Goal of the exercise -
An exact transcription of all the data is required, with every image removed.

Raw data -

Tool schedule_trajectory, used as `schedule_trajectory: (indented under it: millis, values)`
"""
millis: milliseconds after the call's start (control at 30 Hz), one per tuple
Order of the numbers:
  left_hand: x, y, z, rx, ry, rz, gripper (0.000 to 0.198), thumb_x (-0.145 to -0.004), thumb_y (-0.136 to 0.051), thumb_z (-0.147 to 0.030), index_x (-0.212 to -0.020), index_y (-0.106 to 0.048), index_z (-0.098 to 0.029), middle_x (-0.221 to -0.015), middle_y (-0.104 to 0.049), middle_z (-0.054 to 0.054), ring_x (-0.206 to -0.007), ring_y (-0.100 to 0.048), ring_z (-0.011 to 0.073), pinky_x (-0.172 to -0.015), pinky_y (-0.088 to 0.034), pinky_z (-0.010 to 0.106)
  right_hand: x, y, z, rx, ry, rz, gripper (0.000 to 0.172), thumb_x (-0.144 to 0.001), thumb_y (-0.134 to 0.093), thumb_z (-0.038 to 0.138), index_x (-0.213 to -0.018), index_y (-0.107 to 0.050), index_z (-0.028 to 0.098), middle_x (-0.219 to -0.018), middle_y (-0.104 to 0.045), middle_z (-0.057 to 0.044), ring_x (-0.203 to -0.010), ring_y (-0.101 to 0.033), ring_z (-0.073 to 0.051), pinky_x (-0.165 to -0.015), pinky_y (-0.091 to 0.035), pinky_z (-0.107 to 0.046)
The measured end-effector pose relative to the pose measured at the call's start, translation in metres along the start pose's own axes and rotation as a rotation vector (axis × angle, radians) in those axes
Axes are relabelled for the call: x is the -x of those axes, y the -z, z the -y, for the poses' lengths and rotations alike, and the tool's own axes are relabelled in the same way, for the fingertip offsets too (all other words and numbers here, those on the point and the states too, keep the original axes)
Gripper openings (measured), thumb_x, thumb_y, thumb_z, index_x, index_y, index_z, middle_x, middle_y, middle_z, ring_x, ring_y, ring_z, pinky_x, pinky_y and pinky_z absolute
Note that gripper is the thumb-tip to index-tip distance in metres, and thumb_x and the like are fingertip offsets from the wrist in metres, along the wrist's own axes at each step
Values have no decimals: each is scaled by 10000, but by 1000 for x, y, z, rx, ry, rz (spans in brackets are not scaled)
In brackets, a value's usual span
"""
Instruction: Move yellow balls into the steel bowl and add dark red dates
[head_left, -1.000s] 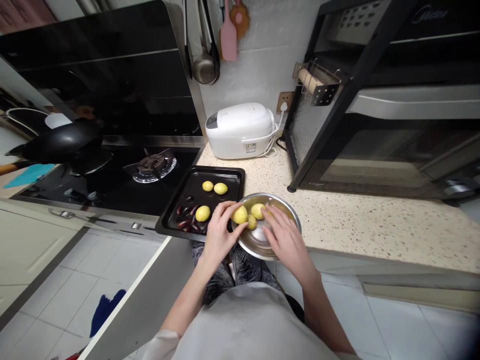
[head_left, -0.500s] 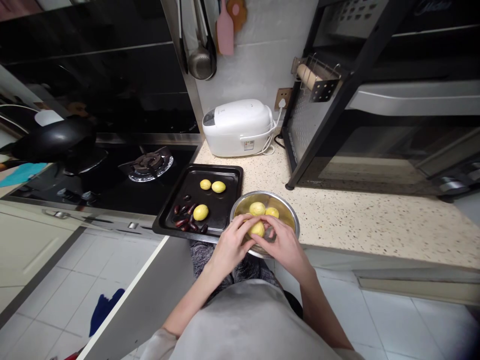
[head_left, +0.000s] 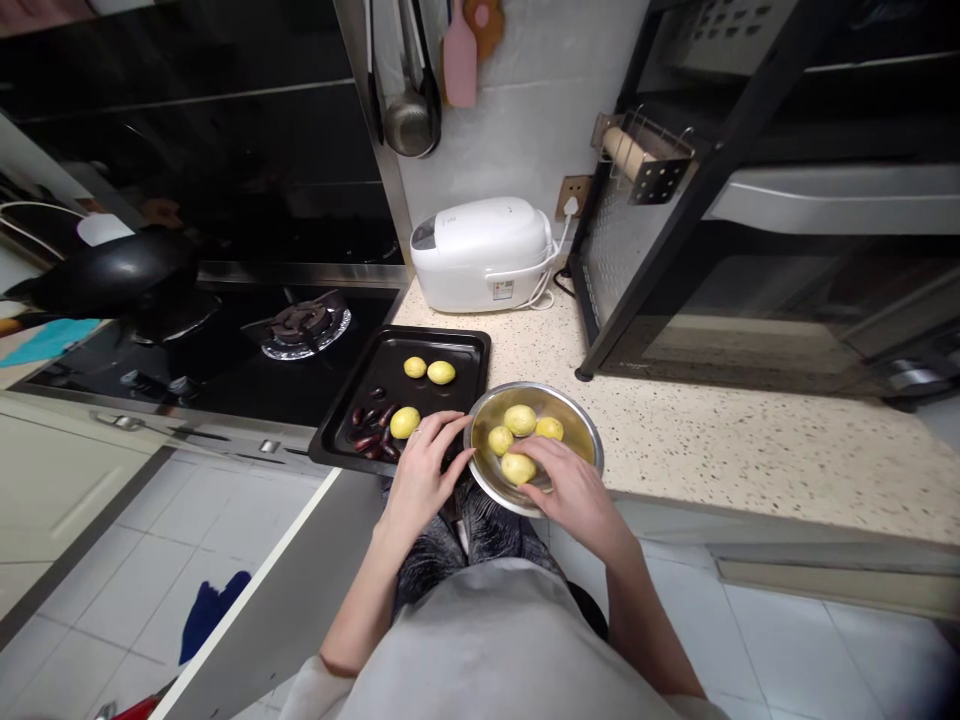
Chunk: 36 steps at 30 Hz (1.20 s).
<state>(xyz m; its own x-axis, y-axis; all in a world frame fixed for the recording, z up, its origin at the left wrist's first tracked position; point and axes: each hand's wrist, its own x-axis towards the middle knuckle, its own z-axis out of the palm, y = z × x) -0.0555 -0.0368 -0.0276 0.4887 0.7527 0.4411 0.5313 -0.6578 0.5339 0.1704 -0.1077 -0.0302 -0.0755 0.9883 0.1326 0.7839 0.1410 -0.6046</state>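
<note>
A steel bowl point(head_left: 596, 440) sits at the counter's front edge with several yellow lemon-like fruits point(head_left: 520, 420) in it. My right hand point(head_left: 570, 490) reaches into the bowl, thumb and fingers curled round the nearest yellow fruit point(head_left: 517, 469). Just left of the rim, my left hand point(head_left: 424, 470) has its thumb and fingers apart, fingertips close to the bowl; whether they touch it I cannot tell. Under and beyond that hand lies a black baking tray point(head_left: 450, 345). It bears three yellow fruits point(head_left: 405, 423) and several small dark red oblong pieces point(head_left: 366, 443), partly hidden by my left hand.
A white rice cooker point(head_left: 484, 255) stands against the wall behind the bowl. On the left is a gas stove point(head_left: 300, 325) with a black wok point(head_left: 112, 270). A black rack with an oven point(head_left: 810, 290) rises at right. An open cabinet door point(head_left: 292, 590) juts out below.
My left hand has left the fruit in the bowl and moved left, past the rim toward the tray. My right hand stays at the front fruit. The view has shifted slightly.
</note>
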Motion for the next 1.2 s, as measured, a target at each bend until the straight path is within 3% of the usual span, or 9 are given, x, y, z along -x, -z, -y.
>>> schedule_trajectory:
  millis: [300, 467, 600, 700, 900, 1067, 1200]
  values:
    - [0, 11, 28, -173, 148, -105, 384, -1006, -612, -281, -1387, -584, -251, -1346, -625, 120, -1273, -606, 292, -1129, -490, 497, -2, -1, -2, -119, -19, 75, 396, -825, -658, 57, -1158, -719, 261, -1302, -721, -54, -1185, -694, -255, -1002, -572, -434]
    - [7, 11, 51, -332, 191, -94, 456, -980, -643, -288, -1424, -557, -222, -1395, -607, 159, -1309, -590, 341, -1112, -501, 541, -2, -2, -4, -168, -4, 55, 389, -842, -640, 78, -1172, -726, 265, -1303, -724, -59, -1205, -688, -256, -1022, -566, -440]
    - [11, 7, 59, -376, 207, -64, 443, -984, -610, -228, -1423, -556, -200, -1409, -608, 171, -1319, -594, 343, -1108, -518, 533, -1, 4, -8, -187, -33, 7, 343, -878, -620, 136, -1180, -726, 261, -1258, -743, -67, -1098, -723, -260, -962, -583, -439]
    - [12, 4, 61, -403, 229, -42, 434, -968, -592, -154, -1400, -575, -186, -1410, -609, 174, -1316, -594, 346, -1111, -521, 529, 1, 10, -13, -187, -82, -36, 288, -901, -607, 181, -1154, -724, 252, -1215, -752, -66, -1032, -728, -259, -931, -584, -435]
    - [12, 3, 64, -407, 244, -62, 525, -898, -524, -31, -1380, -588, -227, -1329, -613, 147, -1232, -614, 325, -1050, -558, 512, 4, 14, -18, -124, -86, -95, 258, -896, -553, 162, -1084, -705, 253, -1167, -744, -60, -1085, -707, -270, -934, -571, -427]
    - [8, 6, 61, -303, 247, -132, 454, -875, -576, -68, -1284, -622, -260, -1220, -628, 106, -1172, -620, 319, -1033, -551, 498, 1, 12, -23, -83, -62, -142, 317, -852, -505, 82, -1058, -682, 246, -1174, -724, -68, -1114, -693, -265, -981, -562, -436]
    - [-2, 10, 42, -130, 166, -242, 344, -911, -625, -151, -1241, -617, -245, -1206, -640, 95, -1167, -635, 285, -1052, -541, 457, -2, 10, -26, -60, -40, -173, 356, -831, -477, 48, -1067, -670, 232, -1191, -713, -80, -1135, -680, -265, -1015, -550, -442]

Response area -
Tool schedule_trajectory, used as `schedule_trajectory: (indented under it: millis, values)`
"""
millis: milliseconds after the call's start (control at 30 Hz), one per tuple
Order of the numbers:
  left_hand: x, y, z, rx, ry, rz, gripper (0.000 to 0.198), thumb_x (-0.145 to -0.004), thumb_y (-0.136 to 0.051), thumb_z (-0.147 to 0.030), index_x (-0.212 to -0.020), index_y (-0.106 to 0.048), index_z (-0.098 to 0.029), middle_x (-0.221 to -0.015), middle_y (-0.104 to 0.049), middle_z (-0.054 to 0.054), ring_x (-0.206 to -0.007), ring_y (-0.100 to 0.048), ring_z (-0.011 to 0.073), pinky_x (-0.172 to -0.015), pinky_y (-0.088 to 0.034), pinky_z (-0.010 to 0.106)
  right_hand: x, y, z, rx, ry, rz, gripper (0.000 to 0.172), thumb_x (-0.144 to 0.001), thumb_y (-0.134 to 0.093), thumb_z (-0.038 to 0.138), index_x (-0.213 to -0.018), index_y (-0.107 to 0.050), index_z (-0.028 to 0.098), middle_x (-0.219 to -0.018), middle_y (-0.104 to 0.045), middle_z (-0.057 to 0.044), ring_x (-0.203 to -0.010), ring_y (-0.101 to 0.033), ring_z (-0.073 to 0.051), pinky_x (-0.165 to -0.015), pinky_y (-0.091 to 0.035), pinky_z (-0.107 to 0.046)
The measured end-effector pose relative to the pose measured at the call's start, translation in metres along the start pose's own axes and rotation as a rotation vector (axis × angle, radians) in those axes
Axes are relabelled for the call: x is the -x of those axes, y the -z, z the -y, for the poses' lengths and rotations alike, and the tool's own axes are relabelled in the same way, for the fingertip offsets too (all other words and numbers here, those on the point and the states too, keep the original axes)
Gripper openings (measured), thumb_x, thumb_y, thumb_z, index_x, index_y, index_z, middle_x, middle_y, middle_z, ring_x, ring_y, ring_z, pinky_x, pinky_y and pinky_z absolute
Note that gripper is the thumb-tip to index-tip distance in metres, and thumb_x and the like are fingertip offsets from the wrist in metres, along the wrist's own axes at each step
Values have no decimals: each is scaled by 10000, but by 1000 for x, y, z, rx, ry, rz (spans in brackets are not scaled)
In brackets, a value's usual span
"""
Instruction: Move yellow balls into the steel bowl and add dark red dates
[head_left, -1.000s] 
[head_left, -0.500s] 
[head_left, +0.000s] 
Chunk: 36 steps at 30 Hz (1.20 s).
<state>(xyz m; its own x-axis, y-axis; all in a world frame fixed for the recording, z up, its origin at the left wrist's first tracked position; point and axes: each hand's wrist, its own x-axis towards the middle knuckle, its own z-axis out of the palm, y = z × x) -0.0555 -0.0368 -0.0276 0.4887 0.7527 0.4411 0.5313 -0.6578 0.5339 0.1704 -0.1077 -0.0302 -0.0755 0.9883 0.1326 0.7839 0.1410 -0.6046</state>
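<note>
A steel bowl point(head_left: 596, 440) sits at the counter's front edge with several yellow lemon-like fruits point(head_left: 520, 420) in it. My right hand point(head_left: 570, 490) reaches into the bowl, thumb and fingers curled round the nearest yellow fruit point(head_left: 517, 469). Just left of the rim, my left hand point(head_left: 424, 470) has its thumb and fingers apart, fingertips close to the bowl; whether they touch it I cannot tell. Under and beyond that hand lies a black baking tray point(head_left: 450, 345). It bears three yellow fruits point(head_left: 405, 423) and several small dark red oblong pieces point(head_left: 366, 443), partly hidden by my left hand.
A white rice cooker point(head_left: 484, 255) stands against the wall behind the bowl. On the left is a gas stove point(head_left: 300, 325) with a black wok point(head_left: 112, 270). A black rack with an oven point(head_left: 810, 290) rises at right. An open cabinet door point(head_left: 292, 590) juts out below.
My left hand has left the fruit in the bowl and moved left, past the rim toward the tray. My right hand stays at the front fruit. The view has shifted slightly.
</note>
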Motion for the next 1.2 s, as measured, a target at each bend until the straight path is within 3% of the usual span, or 9 are given, x, y, z along -x, -z, -y.
>>> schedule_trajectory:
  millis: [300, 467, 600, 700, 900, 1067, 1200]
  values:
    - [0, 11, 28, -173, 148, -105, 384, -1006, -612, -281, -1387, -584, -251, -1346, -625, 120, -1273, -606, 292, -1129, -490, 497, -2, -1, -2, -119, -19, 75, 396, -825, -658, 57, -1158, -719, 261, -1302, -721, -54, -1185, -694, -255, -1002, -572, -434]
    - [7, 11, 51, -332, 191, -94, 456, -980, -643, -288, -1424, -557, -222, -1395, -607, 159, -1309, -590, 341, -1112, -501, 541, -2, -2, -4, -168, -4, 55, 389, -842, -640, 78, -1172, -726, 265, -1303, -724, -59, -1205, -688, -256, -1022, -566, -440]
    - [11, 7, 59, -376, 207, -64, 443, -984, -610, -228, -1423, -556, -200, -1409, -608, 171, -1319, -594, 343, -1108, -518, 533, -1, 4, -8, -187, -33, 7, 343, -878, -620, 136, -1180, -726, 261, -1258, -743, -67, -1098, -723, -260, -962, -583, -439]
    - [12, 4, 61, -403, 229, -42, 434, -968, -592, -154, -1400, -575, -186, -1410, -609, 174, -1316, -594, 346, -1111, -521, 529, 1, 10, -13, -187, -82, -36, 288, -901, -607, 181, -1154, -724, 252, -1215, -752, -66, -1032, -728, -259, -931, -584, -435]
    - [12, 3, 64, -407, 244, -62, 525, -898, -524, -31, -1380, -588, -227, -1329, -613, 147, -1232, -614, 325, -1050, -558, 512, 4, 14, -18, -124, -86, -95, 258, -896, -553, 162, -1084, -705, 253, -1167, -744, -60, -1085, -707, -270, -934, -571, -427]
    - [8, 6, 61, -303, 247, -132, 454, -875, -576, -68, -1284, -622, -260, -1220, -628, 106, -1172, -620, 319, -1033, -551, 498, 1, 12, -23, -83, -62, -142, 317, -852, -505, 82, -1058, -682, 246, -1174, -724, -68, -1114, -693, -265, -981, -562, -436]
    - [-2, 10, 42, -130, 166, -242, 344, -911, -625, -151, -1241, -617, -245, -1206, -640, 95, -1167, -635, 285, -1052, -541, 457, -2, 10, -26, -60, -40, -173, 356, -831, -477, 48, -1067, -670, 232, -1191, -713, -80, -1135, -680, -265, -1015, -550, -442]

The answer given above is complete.